The task
Which of the lines below holds the string "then"? Copy every line that does.

Collection entries
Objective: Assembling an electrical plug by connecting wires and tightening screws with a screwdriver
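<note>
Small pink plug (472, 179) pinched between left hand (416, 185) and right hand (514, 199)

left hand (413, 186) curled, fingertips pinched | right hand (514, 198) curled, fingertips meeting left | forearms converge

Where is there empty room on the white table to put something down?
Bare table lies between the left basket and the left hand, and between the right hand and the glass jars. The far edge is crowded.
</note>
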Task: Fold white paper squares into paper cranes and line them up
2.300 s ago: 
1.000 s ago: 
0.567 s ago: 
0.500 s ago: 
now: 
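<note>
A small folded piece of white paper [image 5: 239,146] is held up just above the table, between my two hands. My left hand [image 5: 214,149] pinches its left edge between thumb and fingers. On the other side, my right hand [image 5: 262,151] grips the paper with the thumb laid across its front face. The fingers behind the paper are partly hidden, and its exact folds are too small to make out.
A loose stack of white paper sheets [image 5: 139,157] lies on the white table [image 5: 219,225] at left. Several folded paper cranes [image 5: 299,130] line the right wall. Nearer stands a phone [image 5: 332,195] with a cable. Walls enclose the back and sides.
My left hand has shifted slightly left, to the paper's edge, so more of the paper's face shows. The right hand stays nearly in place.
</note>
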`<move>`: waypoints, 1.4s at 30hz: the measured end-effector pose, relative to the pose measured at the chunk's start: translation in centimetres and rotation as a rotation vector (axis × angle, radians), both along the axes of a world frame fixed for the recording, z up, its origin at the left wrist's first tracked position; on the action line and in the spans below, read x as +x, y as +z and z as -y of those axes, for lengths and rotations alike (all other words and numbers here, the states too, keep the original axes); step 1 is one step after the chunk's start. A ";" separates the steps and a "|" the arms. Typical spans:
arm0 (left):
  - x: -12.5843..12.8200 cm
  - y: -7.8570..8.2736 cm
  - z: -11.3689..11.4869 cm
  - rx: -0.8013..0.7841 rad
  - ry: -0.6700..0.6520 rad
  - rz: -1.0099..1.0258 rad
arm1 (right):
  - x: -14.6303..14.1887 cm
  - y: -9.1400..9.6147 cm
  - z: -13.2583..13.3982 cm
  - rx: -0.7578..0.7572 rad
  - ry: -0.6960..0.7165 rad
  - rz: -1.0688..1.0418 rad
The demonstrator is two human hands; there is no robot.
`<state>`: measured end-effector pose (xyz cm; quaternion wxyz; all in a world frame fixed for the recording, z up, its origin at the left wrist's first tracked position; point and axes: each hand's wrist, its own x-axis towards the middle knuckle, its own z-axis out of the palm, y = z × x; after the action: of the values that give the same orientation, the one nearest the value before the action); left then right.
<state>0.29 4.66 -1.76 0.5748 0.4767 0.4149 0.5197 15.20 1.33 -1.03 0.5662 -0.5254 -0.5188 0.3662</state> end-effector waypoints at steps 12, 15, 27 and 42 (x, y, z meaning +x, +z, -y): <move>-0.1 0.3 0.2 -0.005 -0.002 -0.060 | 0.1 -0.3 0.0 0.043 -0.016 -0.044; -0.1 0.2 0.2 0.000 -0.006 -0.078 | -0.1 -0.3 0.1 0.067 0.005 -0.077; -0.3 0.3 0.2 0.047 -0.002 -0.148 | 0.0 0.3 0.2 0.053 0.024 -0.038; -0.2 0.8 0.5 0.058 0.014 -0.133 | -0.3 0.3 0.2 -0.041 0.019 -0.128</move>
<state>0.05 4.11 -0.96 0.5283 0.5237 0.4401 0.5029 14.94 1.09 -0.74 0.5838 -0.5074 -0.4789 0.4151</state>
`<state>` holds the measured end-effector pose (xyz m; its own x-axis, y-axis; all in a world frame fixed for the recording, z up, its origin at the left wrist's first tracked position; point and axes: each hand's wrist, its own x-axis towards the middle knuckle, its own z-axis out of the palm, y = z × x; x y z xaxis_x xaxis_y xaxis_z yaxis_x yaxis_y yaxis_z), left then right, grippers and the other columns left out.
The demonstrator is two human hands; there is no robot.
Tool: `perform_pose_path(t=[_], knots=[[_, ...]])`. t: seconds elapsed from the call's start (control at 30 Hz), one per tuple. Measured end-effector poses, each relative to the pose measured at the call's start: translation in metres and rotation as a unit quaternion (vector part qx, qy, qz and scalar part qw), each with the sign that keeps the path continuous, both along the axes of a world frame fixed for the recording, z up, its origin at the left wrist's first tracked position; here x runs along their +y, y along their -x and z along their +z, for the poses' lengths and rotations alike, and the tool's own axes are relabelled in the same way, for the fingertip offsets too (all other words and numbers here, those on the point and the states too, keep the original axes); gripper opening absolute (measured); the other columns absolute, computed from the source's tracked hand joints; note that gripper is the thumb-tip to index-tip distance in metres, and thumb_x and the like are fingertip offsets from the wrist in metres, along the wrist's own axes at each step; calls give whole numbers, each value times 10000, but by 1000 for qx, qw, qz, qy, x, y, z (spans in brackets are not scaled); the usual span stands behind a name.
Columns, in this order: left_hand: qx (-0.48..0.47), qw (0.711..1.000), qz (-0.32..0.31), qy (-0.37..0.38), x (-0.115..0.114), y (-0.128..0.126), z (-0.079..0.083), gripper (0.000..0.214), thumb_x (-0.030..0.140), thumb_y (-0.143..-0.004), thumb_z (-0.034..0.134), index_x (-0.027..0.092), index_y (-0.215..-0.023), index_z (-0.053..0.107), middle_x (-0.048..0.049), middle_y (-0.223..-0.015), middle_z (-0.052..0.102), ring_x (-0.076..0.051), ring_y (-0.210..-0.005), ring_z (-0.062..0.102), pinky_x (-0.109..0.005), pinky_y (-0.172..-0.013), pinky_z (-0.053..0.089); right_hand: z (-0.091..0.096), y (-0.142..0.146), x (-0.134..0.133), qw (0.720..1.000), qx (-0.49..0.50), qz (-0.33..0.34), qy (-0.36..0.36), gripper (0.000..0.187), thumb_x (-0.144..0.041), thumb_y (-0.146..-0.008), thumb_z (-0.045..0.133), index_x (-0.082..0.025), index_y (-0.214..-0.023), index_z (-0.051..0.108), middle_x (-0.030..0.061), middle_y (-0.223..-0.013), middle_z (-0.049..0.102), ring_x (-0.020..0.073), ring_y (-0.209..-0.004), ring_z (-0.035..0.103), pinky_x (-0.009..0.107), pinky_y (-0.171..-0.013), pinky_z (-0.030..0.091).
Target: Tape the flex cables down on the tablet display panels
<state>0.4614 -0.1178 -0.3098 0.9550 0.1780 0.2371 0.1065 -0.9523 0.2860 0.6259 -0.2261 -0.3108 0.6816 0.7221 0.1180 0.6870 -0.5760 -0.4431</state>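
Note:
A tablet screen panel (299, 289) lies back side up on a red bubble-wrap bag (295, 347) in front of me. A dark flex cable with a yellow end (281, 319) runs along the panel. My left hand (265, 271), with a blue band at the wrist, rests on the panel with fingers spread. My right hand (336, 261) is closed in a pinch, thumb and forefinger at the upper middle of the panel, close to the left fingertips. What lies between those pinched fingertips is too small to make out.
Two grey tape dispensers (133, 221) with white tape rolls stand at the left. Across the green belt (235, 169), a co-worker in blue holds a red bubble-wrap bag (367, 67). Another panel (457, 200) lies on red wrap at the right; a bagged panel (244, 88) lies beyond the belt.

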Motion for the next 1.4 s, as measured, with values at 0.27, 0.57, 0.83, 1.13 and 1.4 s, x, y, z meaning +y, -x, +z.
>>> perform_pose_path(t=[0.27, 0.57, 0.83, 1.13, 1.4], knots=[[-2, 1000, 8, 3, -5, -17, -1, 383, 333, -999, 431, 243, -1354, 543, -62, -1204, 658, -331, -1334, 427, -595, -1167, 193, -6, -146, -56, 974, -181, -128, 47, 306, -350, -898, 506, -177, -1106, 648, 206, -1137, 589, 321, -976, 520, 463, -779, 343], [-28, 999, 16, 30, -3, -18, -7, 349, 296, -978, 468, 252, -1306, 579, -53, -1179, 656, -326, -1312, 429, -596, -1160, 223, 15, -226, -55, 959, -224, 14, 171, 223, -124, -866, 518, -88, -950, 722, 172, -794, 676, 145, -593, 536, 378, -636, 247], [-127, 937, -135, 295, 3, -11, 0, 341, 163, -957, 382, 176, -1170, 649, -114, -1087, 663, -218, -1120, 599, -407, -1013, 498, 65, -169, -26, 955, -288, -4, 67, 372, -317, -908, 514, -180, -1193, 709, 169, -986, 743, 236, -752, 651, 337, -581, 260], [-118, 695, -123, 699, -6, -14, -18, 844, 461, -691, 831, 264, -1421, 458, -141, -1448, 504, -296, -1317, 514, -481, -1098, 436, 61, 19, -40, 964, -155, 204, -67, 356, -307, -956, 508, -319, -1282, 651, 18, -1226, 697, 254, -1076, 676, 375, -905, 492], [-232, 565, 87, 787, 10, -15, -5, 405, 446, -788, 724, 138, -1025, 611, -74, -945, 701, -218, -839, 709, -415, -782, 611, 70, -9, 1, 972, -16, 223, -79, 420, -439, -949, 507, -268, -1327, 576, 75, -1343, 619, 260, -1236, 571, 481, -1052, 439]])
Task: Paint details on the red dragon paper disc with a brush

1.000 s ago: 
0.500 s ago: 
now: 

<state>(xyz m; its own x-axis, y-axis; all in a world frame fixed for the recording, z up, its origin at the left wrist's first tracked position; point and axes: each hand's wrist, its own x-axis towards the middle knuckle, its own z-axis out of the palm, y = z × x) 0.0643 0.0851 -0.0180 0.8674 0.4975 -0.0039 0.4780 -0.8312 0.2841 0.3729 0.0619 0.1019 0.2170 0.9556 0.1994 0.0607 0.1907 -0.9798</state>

Answer box
`<state>`: measured end-effector pose (xyz cm; quaternion wxyz; all in a world frame fixed for the recording, z up, its origin at the left wrist's first tracked position; point and axes: each hand's wrist, its own x-axis towards the middle knuckle, its own z-axis out of the palm, y = z × x; after the action: of the values that give the same orientation, the one nearest the value before the action); left then right.
`<state>` holds the measured end-effector pose (xyz m; its own x-axis, y-axis; all in a world frame fixed for the recording, z up, its origin at the left wrist's first tracked position; point and axes: each hand's wrist, its own x-axis towards the middle knuckle, its own z-axis out of the palm, y = z × x; x y z xaxis_x xaxis_y xaxis_z yaxis_x yaxis_y yaxis_z), left then right, grippers and the other columns left out.

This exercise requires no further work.